As with other physical activities, strength training by kids 7 years and older has been shown to help improve cardiovascular fitness, bone density and mental health. Studies have also shown that strength training by preadolescents and adolescents can result in an increase in strength, though children who haven’t gone through puberty aren’t likely to see much visible muscle gain.
“Puberty and the associated hormones allow muscle hypertrophy, which is when muscles get bigger,” Dr. Benjamin says. “A 10-year-old won’t get bulky with resistance training, but at the microscopic level, the neurons will learn to ‘fire’ the muscle more quickly.” By the time the child has gone through puberty, he or she could build muscle with as little as 8 weeks of strength training, she says, “though a lot of a person’s ability to get big muscles is genetic.”
Good Form Is the First Step
Dr. Benjamin discourages young, skeletally immature children from participating in power lifting, body building or single-repetition lifts of very heavy weights. But she thinks it’s great for a 7-year-old to build core strength: “That is the No. 1 way to prevent injury for anyone, and core strengthening could be sit-ups or Pilates and not involve weight-lifting at all.”

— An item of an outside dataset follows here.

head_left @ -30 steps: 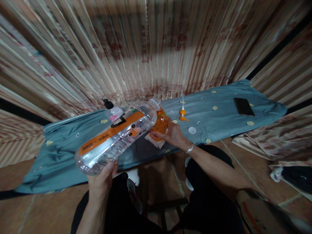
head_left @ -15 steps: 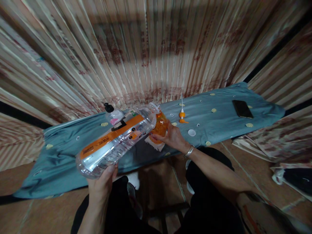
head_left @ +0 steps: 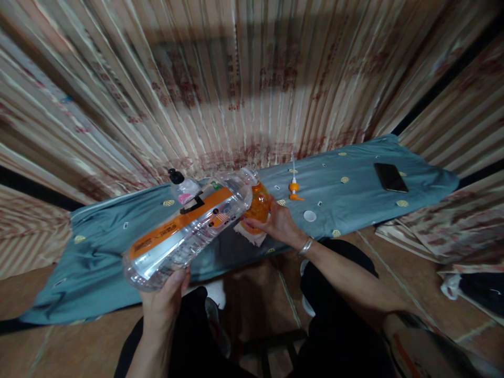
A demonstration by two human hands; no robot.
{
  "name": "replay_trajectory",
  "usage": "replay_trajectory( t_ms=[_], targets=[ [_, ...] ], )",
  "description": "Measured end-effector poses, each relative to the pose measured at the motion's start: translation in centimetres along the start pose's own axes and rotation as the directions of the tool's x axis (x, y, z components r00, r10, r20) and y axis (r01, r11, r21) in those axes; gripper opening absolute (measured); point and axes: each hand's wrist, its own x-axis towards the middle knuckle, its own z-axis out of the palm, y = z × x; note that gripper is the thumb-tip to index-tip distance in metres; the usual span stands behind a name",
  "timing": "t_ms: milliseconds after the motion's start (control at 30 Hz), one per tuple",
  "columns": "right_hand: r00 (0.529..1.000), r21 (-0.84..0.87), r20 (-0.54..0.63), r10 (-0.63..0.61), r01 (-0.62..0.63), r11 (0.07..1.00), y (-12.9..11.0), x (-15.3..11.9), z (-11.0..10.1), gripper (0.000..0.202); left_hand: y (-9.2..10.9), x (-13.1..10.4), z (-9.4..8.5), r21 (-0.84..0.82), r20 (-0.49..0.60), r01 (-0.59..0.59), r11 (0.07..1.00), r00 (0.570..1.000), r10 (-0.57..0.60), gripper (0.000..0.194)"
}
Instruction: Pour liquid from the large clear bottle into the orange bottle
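Note:
My left hand grips the base end of a large clear plastic bottle with an orange and silver label. The bottle is tilted, its mouth at the upper right, over the top of an orange see-through bottle. Around that smaller bottle my right hand is closed. Beneath it lies a pale cloth or tissue. To the right rests an orange pump head with a white tube, and near it a round white cap. Whether liquid is flowing I cannot tell.
A blue-green cloth covers the long narrow table. Behind the big bottle stands a clear bottle with a black pump. A black phone lies at the right. A striped curtain hangs along the back.
Almost nothing differs. Both hands hold their bottles in nearly the same place; the view has shifted very slightly.

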Motion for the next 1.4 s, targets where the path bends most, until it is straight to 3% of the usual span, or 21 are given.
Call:
replay_trajectory(
  t_ms=[600, 1033, 1400],
  targets=[
    [0.999, -0.006, -0.026, -0.031, 0.031, 0.999, 0.6, 0.0, 0.4, 0.071, -0.1, 0.1, 0.0, -0.024, -0.013, -0.004, 1.000, 1.000, 0.003, 0.058],
    [0.999, -0.017, -0.025, -0.048, 0.048, 0.999, 0.7, 0.0, 0.3, 0.071, 0.4, 0.1, 0.5, -0.013, 0.006, -0.015, 1.000, 1.000, 0.015, 0.038],
    [1.000, 0.011, 0.003, -0.017, 0.017, 1.000, 0.0, 0.0, -0.2, 0.069, 0.9, 0.2, 0.8, -0.025, 0.013, 0.003, 1.000, 1.000, -0.002, 0.039]
  ],
)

She encourages children to learn the basics and good form before adding weights. “I have seen coaches teach kids as young as 6 years to do overhead presses, deadlifting and bench-pressing with a broomstick to teach good form,” she says. They don’t need to add weight until around the age of 12 or after puberty, and then should have a coach or knowledgeable adult present. “I have a 14-year-old male patient who is still growing, and he was trying to deadlift 300 pounds on his own at the gym,” she says. “Now he has stress fractures in his back, because he was never taught to lift correctly.”
Ratcheting It Up, Slowly
Children under the age of 7 should focus on balance and posture control, Dr. Benjamin says. If they do want to use weights, they should avoid adult-size machines and instead use free weights of 3 pounds or less, with supervision. Those 12 and older can build slowly to heavier weights as long as they are able to complete, with ease, 2 to 3 sets of exercises that include 8 to 10 repetitions during workouts of 20 to 30 minutes. Then they can increase the weight by 10% increments over weeks or months as those weights start to feel easier, she says. “No one should ever do just one bench press with the maximum weight you can.”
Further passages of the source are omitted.